■ **WORK ITEM**:
When you reach the line in the data below that contains "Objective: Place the", please start repeating lines exactly, and stop after the line that contains "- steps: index", repeating nothing else.

■ **AVAILABLE RECORDS**:

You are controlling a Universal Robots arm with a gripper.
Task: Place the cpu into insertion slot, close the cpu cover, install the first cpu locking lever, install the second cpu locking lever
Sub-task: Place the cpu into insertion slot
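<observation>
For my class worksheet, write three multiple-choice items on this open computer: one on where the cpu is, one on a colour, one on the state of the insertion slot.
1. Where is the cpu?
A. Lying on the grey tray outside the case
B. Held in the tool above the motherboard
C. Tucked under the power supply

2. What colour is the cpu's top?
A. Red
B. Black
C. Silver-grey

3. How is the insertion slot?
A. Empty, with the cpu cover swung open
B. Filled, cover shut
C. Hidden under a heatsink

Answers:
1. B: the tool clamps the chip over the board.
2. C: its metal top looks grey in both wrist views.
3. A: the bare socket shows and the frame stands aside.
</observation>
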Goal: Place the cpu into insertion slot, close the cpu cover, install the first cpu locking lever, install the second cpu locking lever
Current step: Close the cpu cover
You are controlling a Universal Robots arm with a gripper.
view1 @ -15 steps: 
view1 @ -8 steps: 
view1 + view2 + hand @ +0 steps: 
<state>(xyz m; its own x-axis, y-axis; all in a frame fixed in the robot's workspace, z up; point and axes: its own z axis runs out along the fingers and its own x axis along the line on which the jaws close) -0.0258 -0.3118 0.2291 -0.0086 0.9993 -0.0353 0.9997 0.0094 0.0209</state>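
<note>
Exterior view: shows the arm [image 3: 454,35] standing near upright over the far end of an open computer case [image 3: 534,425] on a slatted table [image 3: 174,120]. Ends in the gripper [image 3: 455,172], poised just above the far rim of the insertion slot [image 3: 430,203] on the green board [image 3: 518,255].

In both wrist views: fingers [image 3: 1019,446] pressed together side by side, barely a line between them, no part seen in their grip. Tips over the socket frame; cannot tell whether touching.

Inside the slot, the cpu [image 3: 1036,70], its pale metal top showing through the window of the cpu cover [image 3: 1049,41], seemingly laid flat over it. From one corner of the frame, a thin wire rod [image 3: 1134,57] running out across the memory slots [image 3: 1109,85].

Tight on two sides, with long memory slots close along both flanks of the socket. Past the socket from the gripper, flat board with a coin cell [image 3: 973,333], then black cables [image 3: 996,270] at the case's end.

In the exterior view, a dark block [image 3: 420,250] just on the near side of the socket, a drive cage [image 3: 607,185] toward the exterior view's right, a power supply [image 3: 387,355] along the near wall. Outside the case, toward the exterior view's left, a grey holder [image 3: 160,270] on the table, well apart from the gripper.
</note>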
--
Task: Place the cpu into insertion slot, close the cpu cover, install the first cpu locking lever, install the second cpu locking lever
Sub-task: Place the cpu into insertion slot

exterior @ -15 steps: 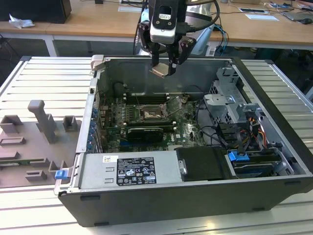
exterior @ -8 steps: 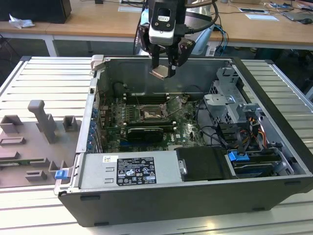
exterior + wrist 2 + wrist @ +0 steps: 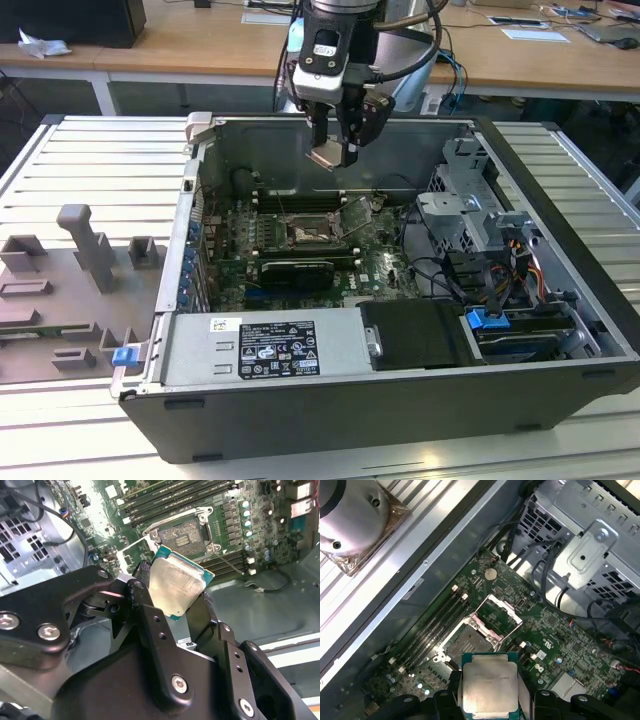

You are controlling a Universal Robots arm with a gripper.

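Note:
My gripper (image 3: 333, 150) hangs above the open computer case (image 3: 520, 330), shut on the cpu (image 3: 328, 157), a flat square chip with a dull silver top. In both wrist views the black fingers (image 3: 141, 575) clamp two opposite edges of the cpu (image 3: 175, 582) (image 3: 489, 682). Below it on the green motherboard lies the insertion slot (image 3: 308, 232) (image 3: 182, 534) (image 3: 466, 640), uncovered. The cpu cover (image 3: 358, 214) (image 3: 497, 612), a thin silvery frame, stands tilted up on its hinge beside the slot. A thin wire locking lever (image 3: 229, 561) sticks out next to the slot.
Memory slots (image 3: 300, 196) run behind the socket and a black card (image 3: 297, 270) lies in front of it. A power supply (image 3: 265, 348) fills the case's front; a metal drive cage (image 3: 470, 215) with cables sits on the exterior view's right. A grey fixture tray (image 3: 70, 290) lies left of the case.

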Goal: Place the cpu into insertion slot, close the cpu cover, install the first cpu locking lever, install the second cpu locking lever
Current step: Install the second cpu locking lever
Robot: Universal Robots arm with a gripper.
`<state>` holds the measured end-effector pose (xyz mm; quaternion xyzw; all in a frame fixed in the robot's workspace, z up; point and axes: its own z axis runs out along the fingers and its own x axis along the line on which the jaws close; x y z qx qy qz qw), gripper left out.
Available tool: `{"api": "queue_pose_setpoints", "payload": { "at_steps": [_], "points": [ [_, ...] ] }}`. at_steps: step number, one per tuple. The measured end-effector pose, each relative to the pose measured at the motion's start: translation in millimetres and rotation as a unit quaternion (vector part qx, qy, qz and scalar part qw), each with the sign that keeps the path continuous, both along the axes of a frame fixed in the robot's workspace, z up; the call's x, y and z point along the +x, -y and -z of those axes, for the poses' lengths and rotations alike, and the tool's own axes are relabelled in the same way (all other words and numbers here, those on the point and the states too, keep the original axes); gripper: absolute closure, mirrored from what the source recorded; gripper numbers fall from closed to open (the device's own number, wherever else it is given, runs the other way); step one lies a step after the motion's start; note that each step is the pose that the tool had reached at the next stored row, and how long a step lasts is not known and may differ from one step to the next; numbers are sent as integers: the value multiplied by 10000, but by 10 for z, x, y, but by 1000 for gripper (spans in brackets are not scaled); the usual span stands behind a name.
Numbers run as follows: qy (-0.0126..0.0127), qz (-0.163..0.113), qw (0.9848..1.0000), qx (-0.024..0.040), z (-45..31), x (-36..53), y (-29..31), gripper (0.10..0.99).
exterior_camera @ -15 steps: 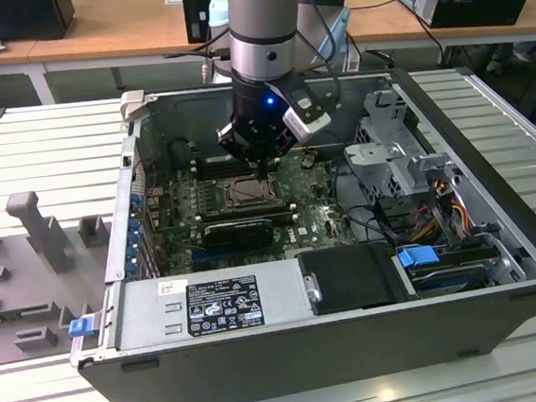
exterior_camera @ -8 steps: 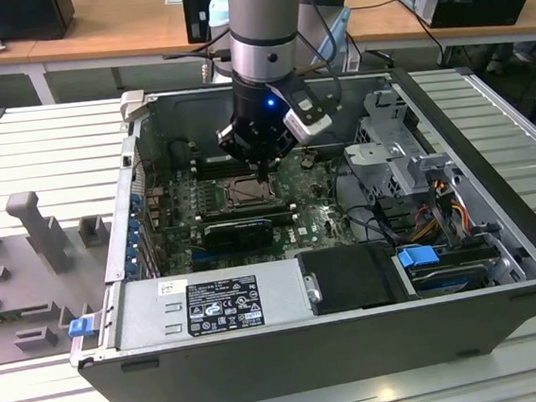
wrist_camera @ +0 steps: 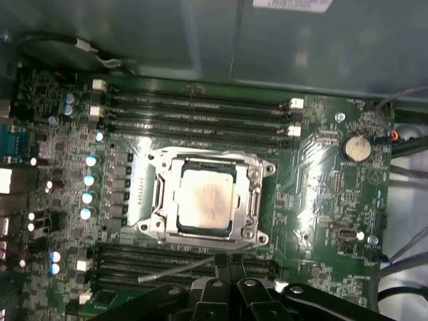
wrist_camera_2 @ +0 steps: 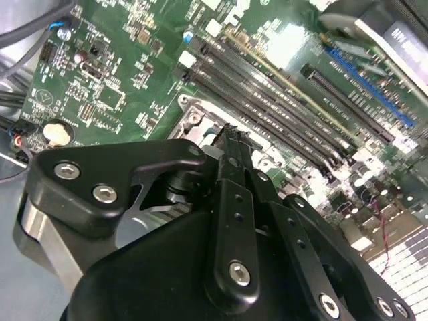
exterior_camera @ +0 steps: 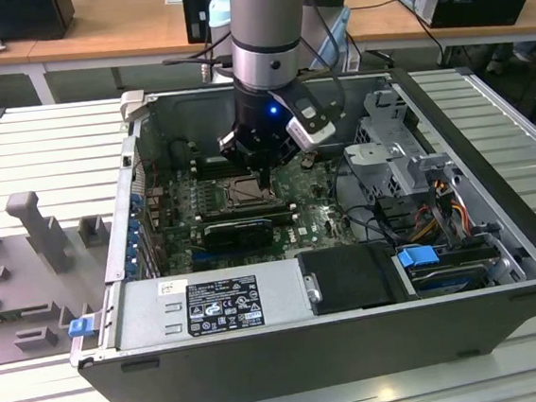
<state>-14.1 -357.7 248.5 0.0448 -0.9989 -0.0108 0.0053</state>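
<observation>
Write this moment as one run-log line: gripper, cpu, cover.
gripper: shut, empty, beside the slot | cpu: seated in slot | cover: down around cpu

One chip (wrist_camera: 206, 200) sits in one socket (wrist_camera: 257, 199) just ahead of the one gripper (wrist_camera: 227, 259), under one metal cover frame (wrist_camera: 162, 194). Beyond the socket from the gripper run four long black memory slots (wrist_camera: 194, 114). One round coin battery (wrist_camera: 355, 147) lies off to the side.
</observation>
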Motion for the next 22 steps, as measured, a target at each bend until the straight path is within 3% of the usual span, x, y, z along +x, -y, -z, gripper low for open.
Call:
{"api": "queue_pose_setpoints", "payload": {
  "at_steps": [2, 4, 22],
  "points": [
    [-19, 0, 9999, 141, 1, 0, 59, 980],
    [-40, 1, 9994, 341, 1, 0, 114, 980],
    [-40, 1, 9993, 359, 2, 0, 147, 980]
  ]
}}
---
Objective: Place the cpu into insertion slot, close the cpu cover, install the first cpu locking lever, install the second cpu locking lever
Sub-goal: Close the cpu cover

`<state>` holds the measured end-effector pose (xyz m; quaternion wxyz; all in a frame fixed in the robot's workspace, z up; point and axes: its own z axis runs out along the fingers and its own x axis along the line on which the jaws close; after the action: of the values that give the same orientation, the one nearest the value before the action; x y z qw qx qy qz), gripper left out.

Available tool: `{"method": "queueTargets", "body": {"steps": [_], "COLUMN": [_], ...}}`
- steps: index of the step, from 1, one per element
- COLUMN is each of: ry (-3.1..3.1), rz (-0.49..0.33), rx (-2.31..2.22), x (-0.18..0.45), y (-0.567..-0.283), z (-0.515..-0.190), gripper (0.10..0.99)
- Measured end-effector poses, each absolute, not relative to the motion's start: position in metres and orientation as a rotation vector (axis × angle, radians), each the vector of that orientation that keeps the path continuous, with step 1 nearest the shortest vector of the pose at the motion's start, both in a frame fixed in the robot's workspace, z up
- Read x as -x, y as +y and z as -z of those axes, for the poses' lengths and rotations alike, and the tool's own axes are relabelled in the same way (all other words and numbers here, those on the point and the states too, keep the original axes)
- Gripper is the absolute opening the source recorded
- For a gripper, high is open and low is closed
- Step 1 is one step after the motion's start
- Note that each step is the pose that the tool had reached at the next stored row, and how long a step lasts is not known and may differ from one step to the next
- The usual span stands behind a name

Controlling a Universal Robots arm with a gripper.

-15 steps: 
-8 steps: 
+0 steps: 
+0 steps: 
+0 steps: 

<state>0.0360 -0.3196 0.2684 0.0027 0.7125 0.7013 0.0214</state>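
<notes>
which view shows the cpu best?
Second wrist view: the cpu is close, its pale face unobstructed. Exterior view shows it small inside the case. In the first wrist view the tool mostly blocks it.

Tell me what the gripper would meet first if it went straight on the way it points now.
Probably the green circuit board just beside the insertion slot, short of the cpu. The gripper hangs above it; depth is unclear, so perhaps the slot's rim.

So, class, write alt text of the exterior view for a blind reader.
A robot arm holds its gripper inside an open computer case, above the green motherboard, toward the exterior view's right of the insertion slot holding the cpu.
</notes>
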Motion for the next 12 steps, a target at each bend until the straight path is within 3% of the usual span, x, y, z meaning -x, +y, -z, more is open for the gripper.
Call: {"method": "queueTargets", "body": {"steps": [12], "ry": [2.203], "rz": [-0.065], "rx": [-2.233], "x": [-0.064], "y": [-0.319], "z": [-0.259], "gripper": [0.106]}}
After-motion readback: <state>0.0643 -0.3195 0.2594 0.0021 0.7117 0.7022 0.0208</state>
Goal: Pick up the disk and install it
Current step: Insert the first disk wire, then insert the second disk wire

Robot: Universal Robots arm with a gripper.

■ **ANSWER SECTION**:
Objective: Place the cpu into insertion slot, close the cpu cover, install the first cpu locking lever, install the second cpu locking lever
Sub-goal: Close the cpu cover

`<state>` holds the measured end-effector pose (xyz m; quaternion wxyz; all in a frame fixed in the robot's workspace, z up; point and axes: its own z axis runs out along the fingers and its own x axis along the line on which the jaws close; after the action: of the values that give the same orientation, the one nearest the value before the action; x y z qw qx qy qz), gripper left out.

Available tool: `{"method": "queueTargets", "body": {"steps": [_], "COLUMN": [_], ...}}`
- steps: index of the step, from 1, one per element

Nothing more is required for this answer.